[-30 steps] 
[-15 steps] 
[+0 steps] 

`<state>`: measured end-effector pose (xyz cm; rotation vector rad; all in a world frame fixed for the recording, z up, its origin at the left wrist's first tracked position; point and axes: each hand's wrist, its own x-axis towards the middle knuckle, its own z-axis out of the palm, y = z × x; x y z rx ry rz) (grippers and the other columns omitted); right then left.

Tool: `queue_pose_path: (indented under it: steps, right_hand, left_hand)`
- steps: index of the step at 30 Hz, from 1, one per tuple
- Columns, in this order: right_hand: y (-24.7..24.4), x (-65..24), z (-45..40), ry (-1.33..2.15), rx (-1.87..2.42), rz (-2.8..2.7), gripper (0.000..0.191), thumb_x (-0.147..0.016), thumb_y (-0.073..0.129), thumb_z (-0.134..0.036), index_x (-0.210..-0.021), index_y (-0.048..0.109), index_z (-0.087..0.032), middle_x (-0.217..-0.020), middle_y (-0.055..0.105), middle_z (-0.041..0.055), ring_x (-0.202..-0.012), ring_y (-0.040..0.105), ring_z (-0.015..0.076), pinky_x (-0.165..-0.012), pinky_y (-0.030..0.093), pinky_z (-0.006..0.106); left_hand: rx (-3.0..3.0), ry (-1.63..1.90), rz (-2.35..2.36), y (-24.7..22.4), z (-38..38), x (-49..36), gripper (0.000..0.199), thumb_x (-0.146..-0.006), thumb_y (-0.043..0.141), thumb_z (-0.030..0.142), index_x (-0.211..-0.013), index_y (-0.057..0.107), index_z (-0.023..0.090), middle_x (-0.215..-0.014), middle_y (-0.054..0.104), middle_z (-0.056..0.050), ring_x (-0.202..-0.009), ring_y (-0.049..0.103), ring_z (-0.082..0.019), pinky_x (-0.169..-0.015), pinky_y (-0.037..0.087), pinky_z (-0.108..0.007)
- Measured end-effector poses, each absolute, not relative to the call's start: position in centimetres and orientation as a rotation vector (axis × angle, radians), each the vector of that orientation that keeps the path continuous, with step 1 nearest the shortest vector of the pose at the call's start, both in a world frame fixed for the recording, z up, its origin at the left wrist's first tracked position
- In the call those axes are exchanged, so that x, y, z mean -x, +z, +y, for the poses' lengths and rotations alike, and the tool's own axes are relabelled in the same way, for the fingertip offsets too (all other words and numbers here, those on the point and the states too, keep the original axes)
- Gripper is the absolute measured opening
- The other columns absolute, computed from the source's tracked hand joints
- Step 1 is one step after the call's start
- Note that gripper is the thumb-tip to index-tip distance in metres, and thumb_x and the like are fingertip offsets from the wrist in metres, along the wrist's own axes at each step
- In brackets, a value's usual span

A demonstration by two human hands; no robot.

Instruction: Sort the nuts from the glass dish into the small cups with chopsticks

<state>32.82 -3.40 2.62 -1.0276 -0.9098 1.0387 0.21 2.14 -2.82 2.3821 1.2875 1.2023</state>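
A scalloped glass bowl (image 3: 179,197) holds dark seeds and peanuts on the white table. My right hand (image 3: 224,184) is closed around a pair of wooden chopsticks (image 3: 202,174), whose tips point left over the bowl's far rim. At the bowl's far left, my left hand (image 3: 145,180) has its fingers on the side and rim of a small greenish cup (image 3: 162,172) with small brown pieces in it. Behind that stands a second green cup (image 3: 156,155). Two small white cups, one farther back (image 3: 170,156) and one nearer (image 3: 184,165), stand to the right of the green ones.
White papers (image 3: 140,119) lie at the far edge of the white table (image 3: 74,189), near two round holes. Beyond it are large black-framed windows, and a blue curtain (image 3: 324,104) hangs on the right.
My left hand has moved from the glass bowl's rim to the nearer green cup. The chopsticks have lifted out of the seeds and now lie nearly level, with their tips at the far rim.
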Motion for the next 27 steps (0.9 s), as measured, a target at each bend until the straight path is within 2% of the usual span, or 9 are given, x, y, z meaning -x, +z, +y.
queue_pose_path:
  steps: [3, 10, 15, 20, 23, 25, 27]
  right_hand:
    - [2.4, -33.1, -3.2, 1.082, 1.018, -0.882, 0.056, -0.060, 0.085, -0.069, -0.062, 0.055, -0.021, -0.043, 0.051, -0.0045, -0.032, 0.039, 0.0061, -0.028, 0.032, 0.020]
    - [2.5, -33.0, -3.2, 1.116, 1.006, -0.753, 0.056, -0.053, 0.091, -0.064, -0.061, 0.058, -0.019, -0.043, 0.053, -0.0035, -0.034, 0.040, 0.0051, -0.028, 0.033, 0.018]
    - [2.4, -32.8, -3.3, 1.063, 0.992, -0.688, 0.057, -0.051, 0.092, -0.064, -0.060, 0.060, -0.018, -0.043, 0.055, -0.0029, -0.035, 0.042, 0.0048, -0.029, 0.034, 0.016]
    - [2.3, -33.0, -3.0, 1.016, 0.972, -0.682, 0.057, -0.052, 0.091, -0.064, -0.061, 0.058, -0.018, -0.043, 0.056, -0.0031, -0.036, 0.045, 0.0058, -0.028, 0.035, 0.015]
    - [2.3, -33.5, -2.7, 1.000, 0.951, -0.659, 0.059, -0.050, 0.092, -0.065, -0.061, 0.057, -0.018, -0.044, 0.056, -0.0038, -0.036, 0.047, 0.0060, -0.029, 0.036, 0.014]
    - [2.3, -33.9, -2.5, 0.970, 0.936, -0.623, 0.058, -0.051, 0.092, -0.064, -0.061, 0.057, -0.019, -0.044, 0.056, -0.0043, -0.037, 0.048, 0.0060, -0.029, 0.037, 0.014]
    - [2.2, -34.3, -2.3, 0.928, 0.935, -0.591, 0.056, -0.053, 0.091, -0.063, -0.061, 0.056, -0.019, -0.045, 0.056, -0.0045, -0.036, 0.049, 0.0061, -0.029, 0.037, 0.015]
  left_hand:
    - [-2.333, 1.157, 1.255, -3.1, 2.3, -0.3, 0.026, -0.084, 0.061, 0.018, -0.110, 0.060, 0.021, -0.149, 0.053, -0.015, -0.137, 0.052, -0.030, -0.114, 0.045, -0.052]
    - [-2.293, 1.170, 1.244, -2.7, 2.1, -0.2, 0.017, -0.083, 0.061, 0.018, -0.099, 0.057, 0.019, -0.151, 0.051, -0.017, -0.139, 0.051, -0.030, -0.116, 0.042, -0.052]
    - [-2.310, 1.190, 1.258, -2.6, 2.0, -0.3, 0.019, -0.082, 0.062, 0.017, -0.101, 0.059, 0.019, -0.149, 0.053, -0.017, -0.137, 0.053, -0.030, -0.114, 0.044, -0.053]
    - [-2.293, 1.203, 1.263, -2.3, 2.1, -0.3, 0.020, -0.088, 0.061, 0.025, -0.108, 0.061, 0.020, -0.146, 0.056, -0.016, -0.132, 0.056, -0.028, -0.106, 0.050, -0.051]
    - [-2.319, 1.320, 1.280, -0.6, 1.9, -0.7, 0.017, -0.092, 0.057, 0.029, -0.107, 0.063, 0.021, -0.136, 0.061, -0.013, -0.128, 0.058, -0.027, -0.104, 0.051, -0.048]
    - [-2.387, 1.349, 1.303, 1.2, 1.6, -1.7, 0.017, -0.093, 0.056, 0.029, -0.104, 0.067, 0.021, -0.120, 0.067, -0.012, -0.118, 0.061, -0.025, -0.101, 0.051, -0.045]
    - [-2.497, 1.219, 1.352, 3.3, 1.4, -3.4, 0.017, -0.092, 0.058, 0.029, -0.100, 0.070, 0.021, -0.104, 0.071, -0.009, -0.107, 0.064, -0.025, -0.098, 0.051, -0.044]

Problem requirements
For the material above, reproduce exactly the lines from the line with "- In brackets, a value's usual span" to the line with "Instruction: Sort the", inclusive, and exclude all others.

Expected answer
- In brackets, a value's usual span

A demonstration by two human hands; no robot.

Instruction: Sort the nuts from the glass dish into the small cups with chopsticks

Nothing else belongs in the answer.